Согласно исследованию Анисимова, «Елизавета сама выслушивала некоторых доносчиков. Протоколы допросов прямо из следственной комиссии отвозили к императрице, которая их читала и давала, через Лестока и Ушакова, новые указания об «изучении» эпизодов дела. Она же дала распоряжение о начале пыток Ивана Лопухина и допросе там же беременной Софьи Лилиенфельд. И хотя по этому делу Елизавета сама никого не допрашивала, но по другим делам такие допросы она таки вела. В 1745 году из доклада Ушакова она узнала, что некий дворянин Андриан Беклемишев и поручик Евстафий Зимнинский восхищаются правлением Анны Леопольдовны и ругают ее, правящую императрицу. Оба дворянина были доставлены к допросу самой императрицы. Затем Елизавета вместе с Ушаковым и А. И. Шуваловым допрашивала изветчика по этому делу и даже делала какие-то записи в виде протокола допроса. В роли следователя выступила Елизавета и в 1746 году, когда допрашивала княжну Ирину Долгорукую, обвиненную в отступничестве от православия. Императрица, недовольная ответами Долгорукой, распорядилась, чтобы Синод с ней «не слабо поступал». (Формулировка словно из наших времен. — В. Т.) В 1748 году императрица следила за розыском Лестока, писала заметки к вопросным пунктам, в которых не сдержала своих чувств и упрекала Лестока в предательстве. На полях ответов Лестока она делала пометки. В 1758 году, когда вскрылся заговор с участием А. П. Бестужева и великой княгини Екатерины Алексеевны, императрица лично допрашивала жену наследника престола»[331].
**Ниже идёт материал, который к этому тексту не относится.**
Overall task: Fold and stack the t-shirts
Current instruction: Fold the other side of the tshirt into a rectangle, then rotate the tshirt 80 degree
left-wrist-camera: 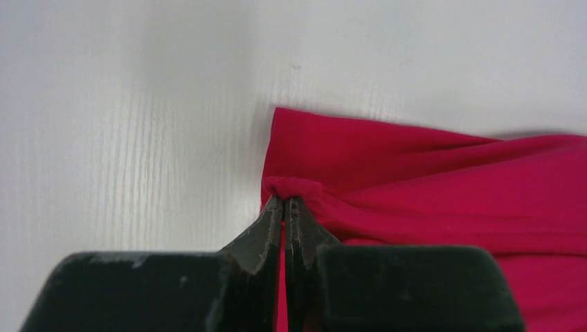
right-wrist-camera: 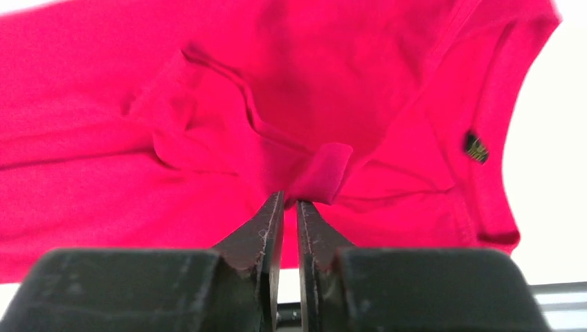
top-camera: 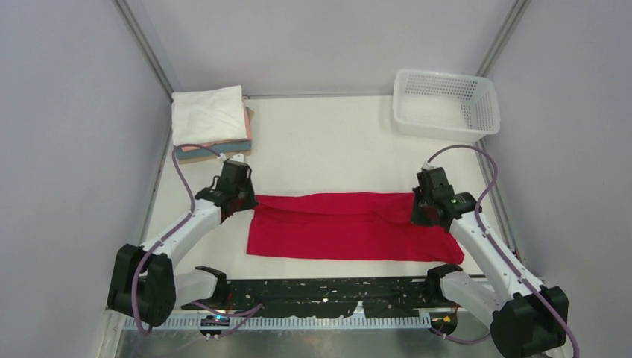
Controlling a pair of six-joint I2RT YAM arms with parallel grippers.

Пожалуй, единственное дело, к которому Елизавета проявляла повышенный интерес, было дело небезызвестного Лестока. Он был связан — косвенно, побочно — с теми, кого дочь Петра Великого когда-то сбросила с трона, и, видимо, она очень опасалась, что единственный, оставшийся на свободе «друг» немецких претендентов на русский трон, может представлять определенную опасность.